Gumption is often mentioned in this book as a positive trait. It is, to some extent, but where it starts to break down for me, is when morality is lost because of gumption. For example, is it okay to steal food from other so that you can survive. I'm not talking about stealing from the rich even, I'm talking about stealing from other poor who will likely starve without it? Scarlett was full of gumption; she was constantly pushing to ensure security for her family. But at what price? I think it's interesting in the end that there is much discussion about happiness. Scarlett is constantly in pursuit of what she thinks will make her happy, but what happens when she has it? Is she really happy? I'm sure you can guess what the answer is.

I know there are many who think Melanie as a character who is too unrealistic. I disagree. I have met people like her who are strong, but refuse to be dragged down into the muck. They see the good in others and are principled, yet kind. Some call people like Melanie naive, but I think she knew much more than she let on.

Having finished this behemoth of a book, I'm glad to have said that I've read it. I certainly won't be doing it again.
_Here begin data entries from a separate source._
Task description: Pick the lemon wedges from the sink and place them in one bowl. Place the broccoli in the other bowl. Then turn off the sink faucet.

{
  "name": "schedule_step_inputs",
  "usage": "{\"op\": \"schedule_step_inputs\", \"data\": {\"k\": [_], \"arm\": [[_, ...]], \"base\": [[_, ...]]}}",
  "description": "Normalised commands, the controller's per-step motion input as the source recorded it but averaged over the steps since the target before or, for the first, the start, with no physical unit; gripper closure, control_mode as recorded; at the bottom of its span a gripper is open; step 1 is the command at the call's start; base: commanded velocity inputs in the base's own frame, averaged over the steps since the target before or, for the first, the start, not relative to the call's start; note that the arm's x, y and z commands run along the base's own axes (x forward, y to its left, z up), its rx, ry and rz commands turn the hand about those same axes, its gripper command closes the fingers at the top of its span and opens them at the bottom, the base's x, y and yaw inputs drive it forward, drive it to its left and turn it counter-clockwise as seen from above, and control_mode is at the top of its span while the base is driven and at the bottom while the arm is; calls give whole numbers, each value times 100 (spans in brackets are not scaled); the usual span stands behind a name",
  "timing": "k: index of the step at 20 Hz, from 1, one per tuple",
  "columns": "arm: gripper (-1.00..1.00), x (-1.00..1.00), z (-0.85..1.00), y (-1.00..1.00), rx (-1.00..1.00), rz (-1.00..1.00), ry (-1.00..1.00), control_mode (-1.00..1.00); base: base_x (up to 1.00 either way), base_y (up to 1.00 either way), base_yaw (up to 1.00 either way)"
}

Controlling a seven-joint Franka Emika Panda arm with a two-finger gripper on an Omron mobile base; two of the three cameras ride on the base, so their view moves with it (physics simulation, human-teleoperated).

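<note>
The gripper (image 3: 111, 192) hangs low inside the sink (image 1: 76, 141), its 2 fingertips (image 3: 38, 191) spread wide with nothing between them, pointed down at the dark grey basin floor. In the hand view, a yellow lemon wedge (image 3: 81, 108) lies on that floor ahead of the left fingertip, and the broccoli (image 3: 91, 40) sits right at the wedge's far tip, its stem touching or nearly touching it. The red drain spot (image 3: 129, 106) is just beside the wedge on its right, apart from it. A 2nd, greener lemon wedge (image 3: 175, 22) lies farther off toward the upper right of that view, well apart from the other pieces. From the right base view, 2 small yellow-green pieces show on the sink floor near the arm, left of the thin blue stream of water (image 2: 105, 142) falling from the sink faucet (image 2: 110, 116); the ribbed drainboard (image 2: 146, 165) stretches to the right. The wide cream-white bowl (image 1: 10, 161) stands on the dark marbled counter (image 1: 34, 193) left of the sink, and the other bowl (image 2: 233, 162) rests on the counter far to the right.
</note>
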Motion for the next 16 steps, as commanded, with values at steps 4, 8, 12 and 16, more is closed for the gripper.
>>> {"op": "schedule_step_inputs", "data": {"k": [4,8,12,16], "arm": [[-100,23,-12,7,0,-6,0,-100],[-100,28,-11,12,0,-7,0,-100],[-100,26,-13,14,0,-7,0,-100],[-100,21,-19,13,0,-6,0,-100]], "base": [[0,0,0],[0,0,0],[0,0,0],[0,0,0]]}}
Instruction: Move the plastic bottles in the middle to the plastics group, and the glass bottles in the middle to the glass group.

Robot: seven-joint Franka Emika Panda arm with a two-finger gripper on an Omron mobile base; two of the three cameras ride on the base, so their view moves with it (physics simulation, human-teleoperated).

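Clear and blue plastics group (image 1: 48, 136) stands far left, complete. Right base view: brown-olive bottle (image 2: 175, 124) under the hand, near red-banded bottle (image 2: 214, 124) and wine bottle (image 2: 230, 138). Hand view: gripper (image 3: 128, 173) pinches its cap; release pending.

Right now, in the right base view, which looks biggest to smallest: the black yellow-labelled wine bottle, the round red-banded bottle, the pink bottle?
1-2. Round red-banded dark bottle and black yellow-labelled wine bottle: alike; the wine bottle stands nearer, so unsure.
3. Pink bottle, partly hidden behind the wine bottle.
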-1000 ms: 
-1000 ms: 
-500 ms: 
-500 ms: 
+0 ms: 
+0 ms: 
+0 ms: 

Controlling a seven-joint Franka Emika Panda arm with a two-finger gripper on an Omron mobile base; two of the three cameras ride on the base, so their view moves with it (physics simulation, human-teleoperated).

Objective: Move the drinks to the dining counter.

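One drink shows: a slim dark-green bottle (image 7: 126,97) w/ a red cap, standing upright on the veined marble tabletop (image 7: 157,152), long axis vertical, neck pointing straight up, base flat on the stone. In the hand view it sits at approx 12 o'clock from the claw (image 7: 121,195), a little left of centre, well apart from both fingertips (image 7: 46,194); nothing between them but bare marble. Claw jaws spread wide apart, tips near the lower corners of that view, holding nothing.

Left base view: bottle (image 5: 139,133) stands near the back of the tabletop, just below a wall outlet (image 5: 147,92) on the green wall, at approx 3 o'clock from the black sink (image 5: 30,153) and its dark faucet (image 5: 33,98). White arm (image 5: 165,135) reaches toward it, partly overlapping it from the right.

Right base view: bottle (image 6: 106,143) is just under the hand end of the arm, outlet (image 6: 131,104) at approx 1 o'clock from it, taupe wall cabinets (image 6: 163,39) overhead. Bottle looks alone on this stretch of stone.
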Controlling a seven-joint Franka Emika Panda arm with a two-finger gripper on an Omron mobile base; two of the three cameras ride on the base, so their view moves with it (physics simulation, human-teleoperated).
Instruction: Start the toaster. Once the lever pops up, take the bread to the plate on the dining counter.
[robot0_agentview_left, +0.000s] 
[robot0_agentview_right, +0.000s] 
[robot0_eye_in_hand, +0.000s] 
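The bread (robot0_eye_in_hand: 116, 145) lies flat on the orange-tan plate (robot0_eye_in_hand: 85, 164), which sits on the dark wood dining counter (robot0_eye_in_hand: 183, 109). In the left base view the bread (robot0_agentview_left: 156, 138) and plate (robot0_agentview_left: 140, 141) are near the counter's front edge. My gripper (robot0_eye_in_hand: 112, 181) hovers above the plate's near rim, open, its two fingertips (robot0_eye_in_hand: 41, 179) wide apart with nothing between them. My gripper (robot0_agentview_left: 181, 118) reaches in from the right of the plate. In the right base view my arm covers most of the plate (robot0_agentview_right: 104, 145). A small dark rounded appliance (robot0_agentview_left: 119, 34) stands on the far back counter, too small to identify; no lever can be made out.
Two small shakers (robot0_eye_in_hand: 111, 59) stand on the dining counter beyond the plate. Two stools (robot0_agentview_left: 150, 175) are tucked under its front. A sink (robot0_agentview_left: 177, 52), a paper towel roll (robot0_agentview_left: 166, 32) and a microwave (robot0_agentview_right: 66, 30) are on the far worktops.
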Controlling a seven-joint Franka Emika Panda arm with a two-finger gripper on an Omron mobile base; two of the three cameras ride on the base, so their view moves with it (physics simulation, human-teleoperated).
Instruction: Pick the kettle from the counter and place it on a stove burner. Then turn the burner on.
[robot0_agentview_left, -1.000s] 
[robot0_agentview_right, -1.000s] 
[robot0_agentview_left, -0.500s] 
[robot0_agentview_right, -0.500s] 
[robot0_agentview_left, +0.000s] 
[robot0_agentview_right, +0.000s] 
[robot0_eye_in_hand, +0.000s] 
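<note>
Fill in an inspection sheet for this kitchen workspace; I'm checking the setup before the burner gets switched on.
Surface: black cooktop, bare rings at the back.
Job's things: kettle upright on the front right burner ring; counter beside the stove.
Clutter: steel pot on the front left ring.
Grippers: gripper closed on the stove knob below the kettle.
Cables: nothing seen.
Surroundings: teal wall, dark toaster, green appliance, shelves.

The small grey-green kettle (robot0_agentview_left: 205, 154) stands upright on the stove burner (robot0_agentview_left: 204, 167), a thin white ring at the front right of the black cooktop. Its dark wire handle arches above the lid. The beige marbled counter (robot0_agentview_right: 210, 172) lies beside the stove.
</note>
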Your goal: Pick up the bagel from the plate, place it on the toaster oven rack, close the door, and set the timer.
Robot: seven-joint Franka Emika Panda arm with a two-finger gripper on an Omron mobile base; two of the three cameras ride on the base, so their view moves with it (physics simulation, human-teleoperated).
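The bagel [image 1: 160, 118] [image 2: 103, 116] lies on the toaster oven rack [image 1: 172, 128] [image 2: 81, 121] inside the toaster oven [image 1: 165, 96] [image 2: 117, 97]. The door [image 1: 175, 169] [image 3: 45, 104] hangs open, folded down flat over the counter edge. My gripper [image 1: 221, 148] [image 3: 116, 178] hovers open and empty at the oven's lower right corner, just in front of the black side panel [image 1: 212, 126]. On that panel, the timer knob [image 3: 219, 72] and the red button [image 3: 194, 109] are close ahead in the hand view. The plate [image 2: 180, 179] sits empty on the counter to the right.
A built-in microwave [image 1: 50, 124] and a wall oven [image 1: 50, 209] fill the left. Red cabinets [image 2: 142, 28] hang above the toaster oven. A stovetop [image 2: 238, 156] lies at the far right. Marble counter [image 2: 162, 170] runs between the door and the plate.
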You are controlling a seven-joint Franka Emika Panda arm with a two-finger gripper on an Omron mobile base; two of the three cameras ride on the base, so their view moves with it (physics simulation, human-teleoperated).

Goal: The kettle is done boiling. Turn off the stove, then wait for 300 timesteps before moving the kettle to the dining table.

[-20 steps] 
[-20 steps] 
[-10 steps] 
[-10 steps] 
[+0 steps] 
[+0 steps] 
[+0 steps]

The first half was a major slog. Once I hit about 500 pages in, it picked up and I read the rest fairly quickly. I'm a bit lukewarm on this one. I didn't find the writing anything special, not poorly written, but a little repetitive. I found the historical parts kind of boring. Historical fiction isn't a genre I generally enjoy, so out of personal preference, I was wishing those parts were more succinct.

Lastly, I watched the iconic movie a couple of days after finishing the book, and I was surprised by how much was changed. I found it interesting that they chose to leave out her first two children. For simplicity, I can see why, but I think showing how poorly she treats her first two children is quite an insight into her character. I found the movie a little slow and it took me a few days to watch it because of the length.

Am I blaspheming by saying I didn't love this? If you've read it, what are your thoughts on Gone with the Wind (especially Scarlett and Melanie)?

P. S. I still remember all of your recommendations on what to review! Thanks to everyone who responded. Life has hit me hard in the past few months, but I'm going to try to catch up. I'll definitely try to post reviews on the ones you requested first. Thanks!